Data excerpt below:

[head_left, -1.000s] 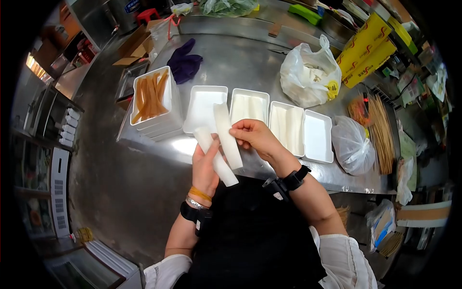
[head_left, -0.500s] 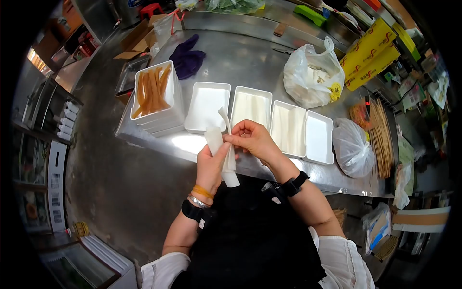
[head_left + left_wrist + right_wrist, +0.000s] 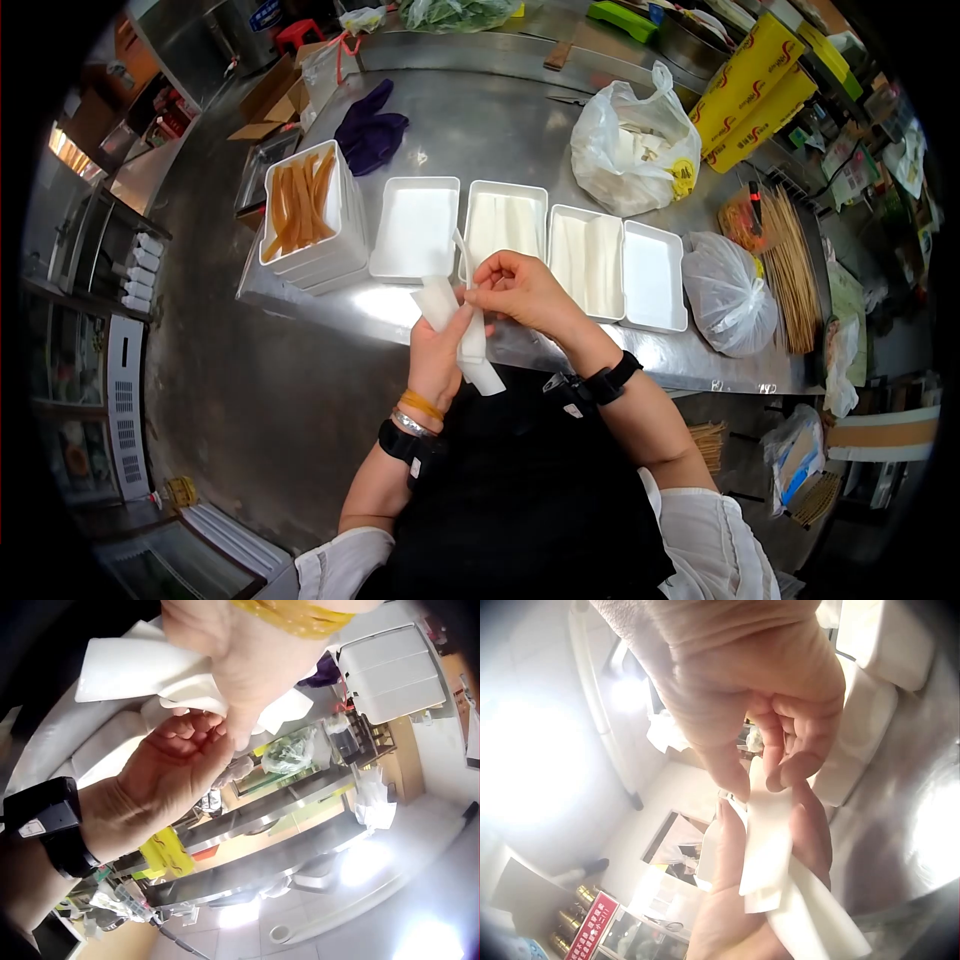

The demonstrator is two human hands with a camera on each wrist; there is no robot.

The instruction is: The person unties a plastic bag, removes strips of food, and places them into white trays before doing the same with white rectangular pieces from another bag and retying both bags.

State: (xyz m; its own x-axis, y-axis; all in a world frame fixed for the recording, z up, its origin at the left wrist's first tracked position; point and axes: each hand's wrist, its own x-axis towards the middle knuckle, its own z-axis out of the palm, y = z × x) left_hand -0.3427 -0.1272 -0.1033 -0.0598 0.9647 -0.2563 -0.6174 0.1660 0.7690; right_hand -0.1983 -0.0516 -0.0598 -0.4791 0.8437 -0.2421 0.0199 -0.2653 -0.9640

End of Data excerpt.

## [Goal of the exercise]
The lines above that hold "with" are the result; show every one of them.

## [Written reply]
The demonstrator is two human hands with a camera on each wrist; there is no robot.
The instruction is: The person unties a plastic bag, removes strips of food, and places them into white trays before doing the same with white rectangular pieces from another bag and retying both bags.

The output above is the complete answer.